• Problem requirements
For this exercise, return exactly the lines of the material below that begin at the one with "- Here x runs" and stop after the one with "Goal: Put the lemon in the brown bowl".

• Dataset excerpts
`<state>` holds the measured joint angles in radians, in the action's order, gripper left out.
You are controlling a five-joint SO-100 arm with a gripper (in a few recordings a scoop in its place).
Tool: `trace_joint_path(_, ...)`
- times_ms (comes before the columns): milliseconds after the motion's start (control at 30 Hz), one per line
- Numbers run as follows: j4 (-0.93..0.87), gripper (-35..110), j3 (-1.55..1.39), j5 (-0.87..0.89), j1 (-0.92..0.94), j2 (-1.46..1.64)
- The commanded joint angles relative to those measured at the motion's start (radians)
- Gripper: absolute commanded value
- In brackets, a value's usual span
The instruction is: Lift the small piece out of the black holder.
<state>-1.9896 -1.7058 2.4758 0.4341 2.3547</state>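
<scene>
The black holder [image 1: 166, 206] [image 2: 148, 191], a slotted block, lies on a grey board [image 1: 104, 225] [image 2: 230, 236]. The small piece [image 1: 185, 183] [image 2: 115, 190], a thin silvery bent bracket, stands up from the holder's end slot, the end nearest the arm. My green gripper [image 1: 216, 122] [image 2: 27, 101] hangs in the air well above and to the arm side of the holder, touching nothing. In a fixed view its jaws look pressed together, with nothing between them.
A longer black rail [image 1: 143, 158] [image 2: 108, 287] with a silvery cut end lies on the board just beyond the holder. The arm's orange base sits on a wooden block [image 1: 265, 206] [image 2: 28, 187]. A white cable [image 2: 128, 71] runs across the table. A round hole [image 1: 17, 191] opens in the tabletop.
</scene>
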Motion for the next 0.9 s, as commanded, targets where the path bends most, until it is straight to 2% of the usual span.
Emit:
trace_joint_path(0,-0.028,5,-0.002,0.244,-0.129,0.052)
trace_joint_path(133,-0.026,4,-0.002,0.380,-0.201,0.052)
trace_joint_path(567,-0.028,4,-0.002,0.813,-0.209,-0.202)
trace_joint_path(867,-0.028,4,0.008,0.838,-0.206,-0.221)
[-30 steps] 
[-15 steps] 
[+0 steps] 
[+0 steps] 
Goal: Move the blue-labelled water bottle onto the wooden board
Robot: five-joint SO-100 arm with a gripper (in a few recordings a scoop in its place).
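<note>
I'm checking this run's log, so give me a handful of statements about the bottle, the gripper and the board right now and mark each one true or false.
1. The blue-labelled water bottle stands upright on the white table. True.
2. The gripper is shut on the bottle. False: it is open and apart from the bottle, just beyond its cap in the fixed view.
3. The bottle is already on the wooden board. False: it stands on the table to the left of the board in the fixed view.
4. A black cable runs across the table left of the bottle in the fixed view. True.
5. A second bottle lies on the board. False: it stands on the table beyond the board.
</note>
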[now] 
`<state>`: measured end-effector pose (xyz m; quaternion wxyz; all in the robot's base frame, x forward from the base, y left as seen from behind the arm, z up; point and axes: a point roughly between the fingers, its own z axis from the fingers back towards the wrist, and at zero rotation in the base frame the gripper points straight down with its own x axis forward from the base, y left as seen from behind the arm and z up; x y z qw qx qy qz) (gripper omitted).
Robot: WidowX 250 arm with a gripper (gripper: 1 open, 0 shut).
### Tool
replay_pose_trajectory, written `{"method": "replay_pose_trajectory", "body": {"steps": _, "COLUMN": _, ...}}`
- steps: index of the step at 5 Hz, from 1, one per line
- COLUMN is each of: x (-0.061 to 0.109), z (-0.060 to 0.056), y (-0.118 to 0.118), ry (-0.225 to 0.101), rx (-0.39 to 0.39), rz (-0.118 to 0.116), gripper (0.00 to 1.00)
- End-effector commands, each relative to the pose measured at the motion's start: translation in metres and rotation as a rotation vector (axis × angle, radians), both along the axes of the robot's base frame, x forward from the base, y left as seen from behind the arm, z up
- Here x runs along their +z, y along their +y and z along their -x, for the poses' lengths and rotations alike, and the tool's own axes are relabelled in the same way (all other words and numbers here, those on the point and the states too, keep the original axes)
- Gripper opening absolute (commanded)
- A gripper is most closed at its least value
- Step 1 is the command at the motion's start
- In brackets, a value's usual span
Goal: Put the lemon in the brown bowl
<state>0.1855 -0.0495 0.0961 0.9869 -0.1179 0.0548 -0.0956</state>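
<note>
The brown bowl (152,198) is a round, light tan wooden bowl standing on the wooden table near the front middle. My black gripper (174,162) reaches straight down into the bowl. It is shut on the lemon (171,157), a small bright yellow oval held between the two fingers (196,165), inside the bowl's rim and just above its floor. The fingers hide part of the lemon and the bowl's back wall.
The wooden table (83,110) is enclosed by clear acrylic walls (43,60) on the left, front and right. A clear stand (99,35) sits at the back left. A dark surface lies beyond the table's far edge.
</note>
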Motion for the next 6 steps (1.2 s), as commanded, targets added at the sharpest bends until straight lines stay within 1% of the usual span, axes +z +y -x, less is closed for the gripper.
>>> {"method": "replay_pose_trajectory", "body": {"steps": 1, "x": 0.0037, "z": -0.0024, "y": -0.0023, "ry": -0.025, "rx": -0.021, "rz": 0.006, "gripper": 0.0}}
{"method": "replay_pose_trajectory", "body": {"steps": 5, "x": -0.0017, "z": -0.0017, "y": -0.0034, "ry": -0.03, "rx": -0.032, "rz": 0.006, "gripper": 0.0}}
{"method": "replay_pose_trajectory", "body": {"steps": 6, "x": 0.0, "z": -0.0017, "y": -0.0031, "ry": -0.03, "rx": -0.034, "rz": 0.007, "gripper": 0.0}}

• Answer to this task
- Here x runs along their +z, y along their +y and z along their -x, for the poses' lengths and rotations alike, and the tool's own axes are relabelled in the same way (all other words and numbers here, those on the point and the states too, keep the original axes)
- Gripper opening absolute (commanded)
- A gripper is most closed at its least value
- Step 1 is the command at the motion's start
- In brackets, a value's usual span
Goal: Put the lemon in the brown bowl

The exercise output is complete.